TO DO:
Set down the data below word for word, and leave the images aside.

*** Opening of COLLECTED DATA ***

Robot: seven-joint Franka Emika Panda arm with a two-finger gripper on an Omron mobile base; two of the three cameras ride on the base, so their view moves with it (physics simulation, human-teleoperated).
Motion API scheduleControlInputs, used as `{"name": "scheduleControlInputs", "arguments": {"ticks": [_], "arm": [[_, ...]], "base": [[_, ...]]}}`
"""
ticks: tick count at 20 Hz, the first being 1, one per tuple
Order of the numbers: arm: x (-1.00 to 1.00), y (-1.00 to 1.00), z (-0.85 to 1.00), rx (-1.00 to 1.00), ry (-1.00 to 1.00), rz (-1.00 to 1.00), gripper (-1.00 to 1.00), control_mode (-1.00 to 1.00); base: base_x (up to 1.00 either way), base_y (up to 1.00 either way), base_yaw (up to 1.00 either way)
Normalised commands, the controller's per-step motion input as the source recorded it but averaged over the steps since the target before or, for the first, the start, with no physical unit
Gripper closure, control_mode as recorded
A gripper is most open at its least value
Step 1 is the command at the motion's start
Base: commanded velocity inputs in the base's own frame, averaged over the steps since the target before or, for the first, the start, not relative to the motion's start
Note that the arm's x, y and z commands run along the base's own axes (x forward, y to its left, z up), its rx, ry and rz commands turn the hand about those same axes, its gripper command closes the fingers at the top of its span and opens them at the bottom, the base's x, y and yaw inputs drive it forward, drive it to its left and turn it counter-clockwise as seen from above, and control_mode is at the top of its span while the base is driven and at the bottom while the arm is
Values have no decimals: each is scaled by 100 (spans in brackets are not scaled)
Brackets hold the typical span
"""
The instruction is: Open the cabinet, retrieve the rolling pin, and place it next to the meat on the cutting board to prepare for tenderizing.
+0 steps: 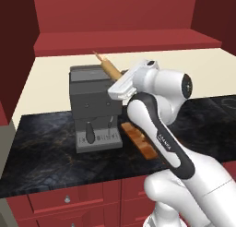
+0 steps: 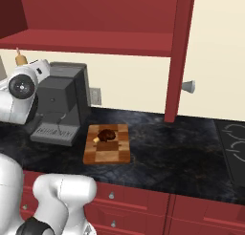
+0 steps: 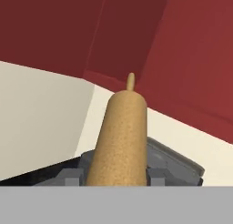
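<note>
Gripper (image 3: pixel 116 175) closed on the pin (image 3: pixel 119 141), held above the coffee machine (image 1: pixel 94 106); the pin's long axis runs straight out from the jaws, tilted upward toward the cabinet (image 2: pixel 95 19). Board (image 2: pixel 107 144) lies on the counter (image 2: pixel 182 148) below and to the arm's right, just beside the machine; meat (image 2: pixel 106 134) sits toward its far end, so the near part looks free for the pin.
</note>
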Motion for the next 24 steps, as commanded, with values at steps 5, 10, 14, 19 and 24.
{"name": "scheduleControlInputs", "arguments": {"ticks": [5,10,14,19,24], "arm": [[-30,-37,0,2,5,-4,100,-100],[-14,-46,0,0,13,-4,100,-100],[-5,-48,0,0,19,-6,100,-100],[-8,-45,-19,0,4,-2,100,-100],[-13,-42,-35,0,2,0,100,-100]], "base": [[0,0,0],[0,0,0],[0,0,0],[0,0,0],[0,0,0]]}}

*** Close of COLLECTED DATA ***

RESULT FOR THIS EXERCISE:
Robot: seven-joint Franka Emika Panda arm with a two-finger gripper on an Omron mobile base; two of the three cameras ride on the base, so their view moves with it (physics simulation, human-teleoperated).
Motion API scheduleControlInputs, used as `{"name": "scheduleControlInputs", "arguments": {"ticks": [_], "arm": [[_, ...]], "base": [[_, ...]]}}`
"""
ticks: tick count at 20 Hz, the first being 1, one per tuple
Order of the numbers: arm: x (-1.00 to 1.00), y (-1.00 to 1.00), z (-0.85 to 1.00), rx (-1.00 to 1.00), ry (-1.00 to 1.00), rz (-1.00 to 1.00), gripper (-1.00 to 1.00), control_mode (-1.00 to 1.00); base: base_x (up to 1.00 either way), base_y (up to 1.00 either way), base_yaw (up to 1.00 either way)
Normalised commands, the controller's per-step motion input as the source recorded it but averaged over the steps since the target before or, for the first, the start, with no physical unit
Gripper closure, control_mode as recorded
A gripper is most open at its least value
Step 1 is the command at the motion's start
Base: commanded velocity inputs in the base's own frame, averaged over the steps since the target before or, for the first, the start, not relative to the motion's start
Note that the arm's x, y and z commands run along the base's own axes (x forward, y to its left, z up), its rx, ry and rz commands turn the hand about those same axes, its gripper command closes the fingers at the top of its span and opens them at the bottom, the base's x, y and yaw inputs drive it forward, drive it to its left and turn it counter-clockwise as seen from above, and control_mode is at the top of its span while the base is driven and at the bottom while the arm is
Values have no decimals: each is scaled by 100 (spans in brackets are not scaled)
Brackets hold the typical span
"""
The instruction is: Open the cabinet, retrieve the rolling pin, and place it next to the meat on the cutting board to prepare for tenderizing.
+0 steps: 
+0 steps: 
+0 steps: 
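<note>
Gripper (image 3: pixel 116 175) closed on the pin (image 3: pixel 119 141), held above the coffee machine (image 1: pixel 94 106); the pin's long axis runs straight out from the jaws, tilted upward toward the cabinet (image 2: pixel 95 19). Board (image 2: pixel 107 144) lies on the counter (image 2: pixel 182 148) below and to the arm's right, just beside the machine; meat (image 2: pixel 106 134) sits toward its far end, so the near part looks free for the pin.
</note>
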Motion for the next 24 steps, as commanded, with values at steps 5, 10, 14, 19 and 24.
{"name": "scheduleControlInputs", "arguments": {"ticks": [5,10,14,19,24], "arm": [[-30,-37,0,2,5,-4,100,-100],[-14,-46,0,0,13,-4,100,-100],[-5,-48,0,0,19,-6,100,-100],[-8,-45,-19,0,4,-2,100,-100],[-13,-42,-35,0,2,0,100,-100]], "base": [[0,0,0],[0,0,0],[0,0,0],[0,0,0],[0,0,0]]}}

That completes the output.